Gefährlicher Spielspaß: Wie das Onlinemagazin andriasang.com berichtet, sind seit Veröffentlichung der Vita im Dezember weltweit 31 Fälle von spontaner Selbstentzündung beim Ladevorgang gemeldet worden. Der japanischen Regierung ist das entschieden zu häufig, um es als blöden Zufall abzustempeln. Ein Untersuchungsausschuss nimmt sich der Angelegenheit an und will dem Fehler auf der Sache auf den Grund gehen. Sony unterstützt die Nachforschnungen und versorgt das National Institute of Technology and Evaluation mit Details zu den Vorfällen.

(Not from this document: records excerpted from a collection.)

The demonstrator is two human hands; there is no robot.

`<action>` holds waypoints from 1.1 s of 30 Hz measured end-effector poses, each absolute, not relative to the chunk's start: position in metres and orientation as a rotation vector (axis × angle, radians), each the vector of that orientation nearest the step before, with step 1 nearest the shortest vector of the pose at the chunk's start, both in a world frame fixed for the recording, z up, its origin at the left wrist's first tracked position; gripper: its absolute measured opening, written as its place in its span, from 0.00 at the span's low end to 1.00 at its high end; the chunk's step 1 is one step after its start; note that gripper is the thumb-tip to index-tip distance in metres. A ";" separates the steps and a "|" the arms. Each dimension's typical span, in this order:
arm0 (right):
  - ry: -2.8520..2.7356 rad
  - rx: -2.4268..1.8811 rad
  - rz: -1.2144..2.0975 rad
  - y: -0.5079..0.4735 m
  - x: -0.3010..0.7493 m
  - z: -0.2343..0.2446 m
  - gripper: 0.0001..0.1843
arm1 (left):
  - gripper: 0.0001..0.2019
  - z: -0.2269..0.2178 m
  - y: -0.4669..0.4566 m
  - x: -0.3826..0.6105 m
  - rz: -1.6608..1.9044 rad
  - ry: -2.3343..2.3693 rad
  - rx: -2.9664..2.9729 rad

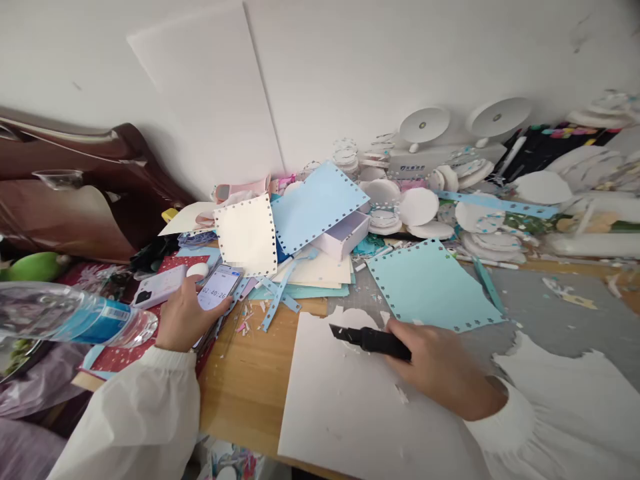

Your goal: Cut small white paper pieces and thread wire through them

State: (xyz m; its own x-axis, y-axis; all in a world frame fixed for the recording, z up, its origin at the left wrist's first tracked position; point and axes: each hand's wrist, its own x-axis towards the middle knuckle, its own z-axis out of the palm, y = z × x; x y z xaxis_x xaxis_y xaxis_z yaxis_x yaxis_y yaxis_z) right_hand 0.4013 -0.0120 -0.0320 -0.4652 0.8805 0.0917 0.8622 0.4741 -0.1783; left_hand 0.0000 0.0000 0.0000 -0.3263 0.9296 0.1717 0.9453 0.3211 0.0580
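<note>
My right hand [433, 363] is wrapped round a black utility knife [383, 341], its dark blade pointing left. The knife is over a white sheet [345, 407] with a ragged, cut far edge and small scraps on it. A rounded cut outline shows beneath the blade. My left hand [186, 312] grips a phone [219, 287] by its edges, thumb along the near side and fingers at the left. A timer shows on its lit screen. Beside that hand lie a lilac phone-like case [160, 287] and a small white round object [197, 269].
A water bottle [95, 319] lies at the left. Hole-punched cream [245, 237], blue [320, 210] and teal [435, 287] sheets cover the middle. Stacked white discs [420, 207] and two round white lamps [425, 125] stand behind. A torn white sheet [570, 380] lies right.
</note>
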 end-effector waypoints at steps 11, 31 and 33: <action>-2.553 -1.538 0.149 -0.013 0.401 -0.032 0.03 | 0.37 -0.004 0.000 -0.002 -0.249 -2.478 -1.738; -2.116 -1.548 0.530 -0.006 0.407 -0.017 0.04 | 0.32 0.028 -0.011 0.031 -0.460 -2.298 -1.811; -1.917 -1.500 0.658 -0.003 0.414 -0.012 0.08 | 0.24 0.041 -0.017 0.059 -0.575 -2.190 -1.917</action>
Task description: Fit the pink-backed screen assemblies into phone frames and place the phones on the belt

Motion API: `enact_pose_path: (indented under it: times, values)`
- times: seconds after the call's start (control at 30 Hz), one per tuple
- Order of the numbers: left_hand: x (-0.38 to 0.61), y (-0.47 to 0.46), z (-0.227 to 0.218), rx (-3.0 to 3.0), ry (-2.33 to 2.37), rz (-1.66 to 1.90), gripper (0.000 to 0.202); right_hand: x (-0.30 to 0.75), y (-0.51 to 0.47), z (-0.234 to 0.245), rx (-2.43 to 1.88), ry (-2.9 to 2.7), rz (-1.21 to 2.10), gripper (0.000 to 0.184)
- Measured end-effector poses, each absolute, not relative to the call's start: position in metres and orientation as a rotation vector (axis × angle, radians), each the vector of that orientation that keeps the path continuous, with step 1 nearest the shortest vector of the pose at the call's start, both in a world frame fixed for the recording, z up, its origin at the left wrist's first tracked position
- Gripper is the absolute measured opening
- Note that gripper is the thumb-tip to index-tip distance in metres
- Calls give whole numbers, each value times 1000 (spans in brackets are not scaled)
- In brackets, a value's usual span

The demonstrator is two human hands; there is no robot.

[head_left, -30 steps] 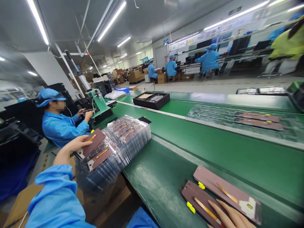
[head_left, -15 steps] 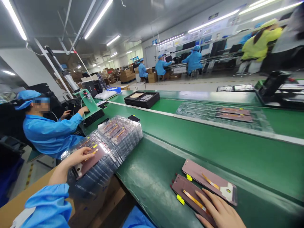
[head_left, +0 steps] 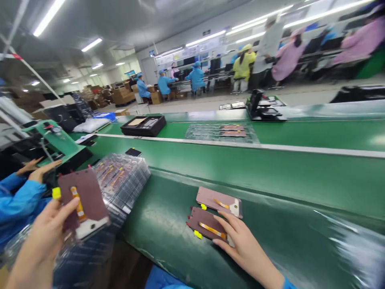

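The left hand [head_left: 39, 237] grips a brown panel [head_left: 84, 196], long axis pointing away, above a clear tray stack [head_left: 123, 180], while the open right hand [head_left: 243, 253] lies on a second panel [head_left: 203, 222] crosswise on the worktop [head_left: 270, 188].

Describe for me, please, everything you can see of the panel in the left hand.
The panel is a thin, flat rectangle with a matte mauve-brown face and rounded corners. An orange ribbon strip runs along its face, a yellow tab sticks out at its left edge, and a white piece sits at its lower end. It is tilted and raised in the left hand, with the thumb against its left edge. A stack of clear trays lies behind it.
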State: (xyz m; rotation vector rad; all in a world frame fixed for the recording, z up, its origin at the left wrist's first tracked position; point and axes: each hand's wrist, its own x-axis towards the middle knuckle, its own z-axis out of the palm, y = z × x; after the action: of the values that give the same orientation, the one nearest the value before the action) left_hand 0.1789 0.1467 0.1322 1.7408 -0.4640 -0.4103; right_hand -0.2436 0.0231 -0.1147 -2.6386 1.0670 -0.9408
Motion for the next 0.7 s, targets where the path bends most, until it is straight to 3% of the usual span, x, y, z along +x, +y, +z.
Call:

Offenbar versteckt sich der Feuerteufel in der Steckerverbindung zwischen Handheld und Netzteil. Sony sieht allerdings keinen Grund zur Panik, eine Rückruf-Aktion wurde bisher nicht eingeleitet. Der Hersteller geht von menschlichem Versagen aus und glaubt, dass die Besitzer der Geräte die Anschlussbuchse mit Flüssigkeiten oder Gegenständen verschmutzt beziehungsweise blockiert haben. Nicht gerade ein schmeichelhaftes oder gar beruhigndes Statement. Von einer unbewachten Aufladung solltet ihr vorerst absehen. Zumindest bis der Fall endgültig geklärt ist.